Had things gone a different way, Robert Jenkins might be living a plush life of retirement these days. He was, after all, the "King of X"—as in the drug MDMA, or ecstasy—back in the 1980s in Dallas, as an entertaining profile in Texas Monthly explains. Instead, the 65-year-old lives in a converted bus, though one parked at a lovely spot in central Texas with a view of the San Marcus River. Jenkins recounts his story with an "impish grin" and no regrets. "To a visitor sitting with him in this bucolic setting that doubles as his backyard, the world he describes can be disorienting," writes Tom Foster. "This affable guy, who does odd jobs to supplement his Social Security checks and lives quietly on the fringe of society, did what?"
What he did centers on the legendary and long-gone Starck Club of Dallas, where MDMA was in heavy use—those in the know could even get it from bartenders. Jenkins took note of ecstasy's booming popularity, especially when the DEA made it illegal in 1985. Knowing that move would make the drug even more profitable, he teamed with others and scaled-up production.

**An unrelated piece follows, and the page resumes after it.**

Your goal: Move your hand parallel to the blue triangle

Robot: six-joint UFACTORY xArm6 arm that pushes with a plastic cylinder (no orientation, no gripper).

He built an "empire of ecstasy," per the story, which observes that his "life is an all-American story of entrepreneurship, moral flexibility, and the heedless pursuit of happiness."
For Jenkins, though, the high life came crashing to a halt when he served nearly two years in prison and turned away from crime upon his release. He's OK with how things have turned out, even if his current life as an ex-con living in a bus by a river doesn't look like much to others. After all, "he's always lived on his terms, and he's the one sitting there with the million-dollar view."